The tone that Great Texas… grabs is really pitch perfect for this genre type. Right from the very beginning, we are set in the world of hayfields and country music. The music is a mix of bluesy tunes with a little honkytonk piano along with strings. Craig Safan provided the music and he perfectly captures the popular culture of the time (blaxploitation funk) mixed with that raw southern twang. I like that the film isn’t afraid to experiment with various sounds, and the overall soundtrack is intense because of it. The film is generally quite brave in varying areas other than just the music, howver. Our two leads are given very uncompromising and sexual roles, with which they help sell the sexual revolution. These girls are tough and rebellious in their nature and we get to see this when Jocelyn Jones demonstrates her feminine powers at the very start of the film by having an apparent one night stand with some dolt who she quickly tells to leave once morning time has come. The picture of these tough, no nonsense, working women with sexual desires that need to be fulfilled is very quickly drawn out for the audience, and although there’s an exploitative edge to most of the sex in the movie, the women are ultimately the ones who incite most of it and do so while not appearing “loose” or ignorant.

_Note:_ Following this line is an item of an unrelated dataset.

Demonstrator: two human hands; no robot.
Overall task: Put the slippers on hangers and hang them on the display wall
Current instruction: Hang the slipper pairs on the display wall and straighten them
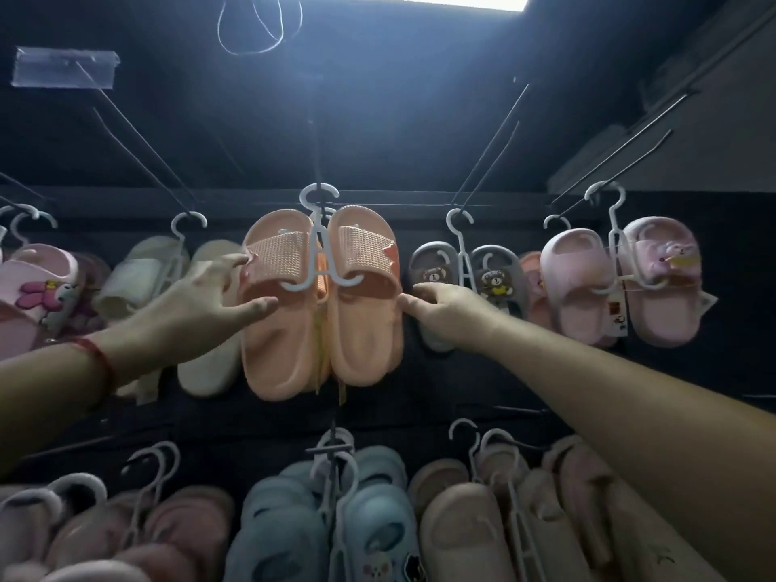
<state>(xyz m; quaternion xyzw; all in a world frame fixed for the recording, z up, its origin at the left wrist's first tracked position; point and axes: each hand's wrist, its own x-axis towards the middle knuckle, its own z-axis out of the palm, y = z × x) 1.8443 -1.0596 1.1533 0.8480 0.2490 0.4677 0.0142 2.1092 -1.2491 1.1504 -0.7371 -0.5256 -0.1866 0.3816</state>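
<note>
While two orange slippers [323, 300] share one hanger [320, 241], both hands' spread fingers [256, 306] touch them.

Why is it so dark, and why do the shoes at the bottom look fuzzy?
Head view: the only light is a bright ceiling panel at the top, so the wall stays dim; the orange slippers in the middle look sharp, while the blue slippers along the bottom edge are blurred and stretched by the wide lens.

No readable text anywhere; the tag [617, 319] on the pink slippers [579, 279] is too blurred to read.
</note>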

The initial bank robbing sequence is quite nerve wrecking to be honest. We watch as Claudia Jennings walks into the bank with her stick of dynamite and strikes it up while making her demands toward the teller and those around her. Although the fuse length seems to go back and forth between cuts, the speed of the fuse remains fairly fast and we in the audience start to wonder just how much longer it has before it will finally explode. Despite the continuity gaffes, the tension of the scene actually works quite well. The film overall seems to survive due to the tension created from various action scenes, the quick witted character moments that are sprinkled in throughout and ultimately one of its biggest helping hands comes in the form of the humor. Comedy is as much a part of the story as the chase scenes and the action. Scenes such as the second bank robbery, where we discover that most of Candy’s dynamite sticks are duds, is a funny case of misfortune as humor or a comedic version of Murphy’s Law. The entire bit reminds me of current trends in comedy, where ideas such as this are rode to their extreme. The entire “Meet the Parents” series is based entirely around this concept, and after the first movie it was already beat into the ground. Ultimately though, I think the character moments and the interaction between the cast are what makes this movie as memorable as it is. The cast are all spectacular in their roles, with Claudia Jennings and Jocelyn Jones lighting up the screen as ferocious pieces of female empowerment.

The Conclusion
The film ultimately has its issues, as any movie does, but I think for a piece of hixploitation/carsploitation from this time and era: you really can’t go wrong. A very solid outing with a terrific cast and a focus on delivering pure fun through a cinematic cyringe. Overall, the entire package is stout and worth picking up, but The Great Texas Dynamite Chase is the standout film from the Roger Corman Action Packed Triple Feature. Check it out!